> ACTION ITEM
For the listing below, return the line containing "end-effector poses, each", the line containing "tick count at", and all lines in between, exactly as written and nothing else.

> DATASET EXCERPT
————
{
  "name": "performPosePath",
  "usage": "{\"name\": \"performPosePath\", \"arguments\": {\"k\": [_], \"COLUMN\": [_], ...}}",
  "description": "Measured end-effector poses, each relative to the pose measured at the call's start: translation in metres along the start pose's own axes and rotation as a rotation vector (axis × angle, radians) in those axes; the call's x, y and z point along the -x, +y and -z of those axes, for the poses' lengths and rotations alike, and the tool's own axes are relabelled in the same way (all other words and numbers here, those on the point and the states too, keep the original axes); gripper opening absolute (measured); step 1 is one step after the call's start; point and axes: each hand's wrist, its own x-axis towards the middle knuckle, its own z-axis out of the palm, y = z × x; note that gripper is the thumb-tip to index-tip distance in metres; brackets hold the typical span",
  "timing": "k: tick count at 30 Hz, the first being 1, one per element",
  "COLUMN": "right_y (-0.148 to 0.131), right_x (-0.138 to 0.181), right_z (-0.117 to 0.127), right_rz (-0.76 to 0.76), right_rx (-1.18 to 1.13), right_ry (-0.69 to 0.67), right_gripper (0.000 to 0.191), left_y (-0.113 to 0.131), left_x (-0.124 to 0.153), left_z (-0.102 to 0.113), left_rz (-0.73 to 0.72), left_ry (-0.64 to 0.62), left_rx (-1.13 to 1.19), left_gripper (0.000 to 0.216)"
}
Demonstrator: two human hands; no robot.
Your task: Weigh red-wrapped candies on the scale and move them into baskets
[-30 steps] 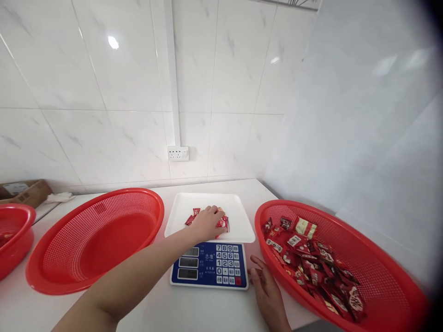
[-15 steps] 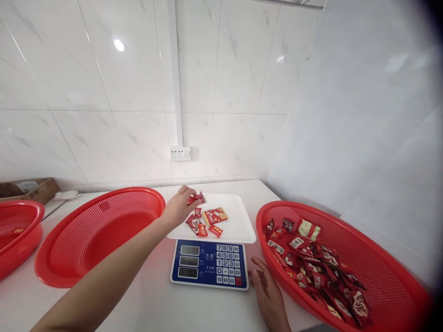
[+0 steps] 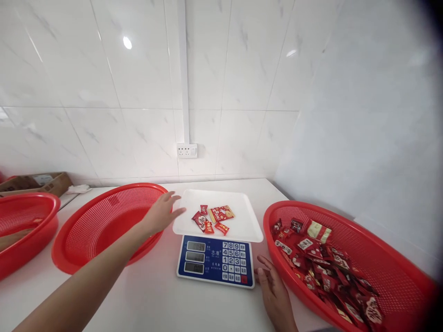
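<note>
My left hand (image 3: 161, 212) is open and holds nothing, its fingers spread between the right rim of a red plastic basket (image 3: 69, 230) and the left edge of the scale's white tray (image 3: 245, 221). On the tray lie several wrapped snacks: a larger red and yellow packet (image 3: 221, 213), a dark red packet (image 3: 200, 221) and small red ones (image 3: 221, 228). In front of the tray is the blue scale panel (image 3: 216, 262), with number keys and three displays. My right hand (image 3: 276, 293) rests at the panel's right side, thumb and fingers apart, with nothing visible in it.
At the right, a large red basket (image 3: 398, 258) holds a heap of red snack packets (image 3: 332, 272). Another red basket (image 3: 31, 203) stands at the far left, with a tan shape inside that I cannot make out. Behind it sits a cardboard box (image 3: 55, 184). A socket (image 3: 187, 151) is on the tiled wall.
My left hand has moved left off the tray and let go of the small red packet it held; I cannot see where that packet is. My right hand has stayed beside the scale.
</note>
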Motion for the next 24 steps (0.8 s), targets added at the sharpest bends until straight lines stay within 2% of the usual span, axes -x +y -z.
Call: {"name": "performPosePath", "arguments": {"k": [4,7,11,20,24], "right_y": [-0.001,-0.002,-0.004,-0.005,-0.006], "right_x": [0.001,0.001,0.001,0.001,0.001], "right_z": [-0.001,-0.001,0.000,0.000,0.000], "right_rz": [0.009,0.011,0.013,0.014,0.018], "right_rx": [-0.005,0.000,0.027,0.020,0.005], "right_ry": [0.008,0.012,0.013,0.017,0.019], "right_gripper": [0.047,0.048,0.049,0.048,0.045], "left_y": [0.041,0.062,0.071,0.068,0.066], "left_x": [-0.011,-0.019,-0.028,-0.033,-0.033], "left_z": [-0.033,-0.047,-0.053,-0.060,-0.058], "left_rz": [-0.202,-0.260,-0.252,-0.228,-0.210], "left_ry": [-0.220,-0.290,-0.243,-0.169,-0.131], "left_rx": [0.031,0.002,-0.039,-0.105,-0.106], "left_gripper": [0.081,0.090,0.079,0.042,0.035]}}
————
> TASK RESULT
  "description": "Measured end-effector poses, each relative to the pose measured at the call's start: translation in metres along the start pose's own axes and rotation as a rotation vector (axis × angle, radians) in those axes; the call's x, y and z point along the -x, +y and -z of those axes, for the poses' lengths and rotations alike, and the tool's own axes are relabelled in the same way (all other words and numbers here, those on the point and the states too, keep the original axes); gripper opening absolute (measured); step 1 is one step after the call's start; point and axes: each hand's wrist, its own x-axis towards the middle knuckle, its own z-axis out of the palm, y = z × x; note that gripper is the thumb-tip to index-tip distance in metres; brackets hold the typical span",
  "timing": "k: tick count at 30 Hz, the first being 1, one per element",

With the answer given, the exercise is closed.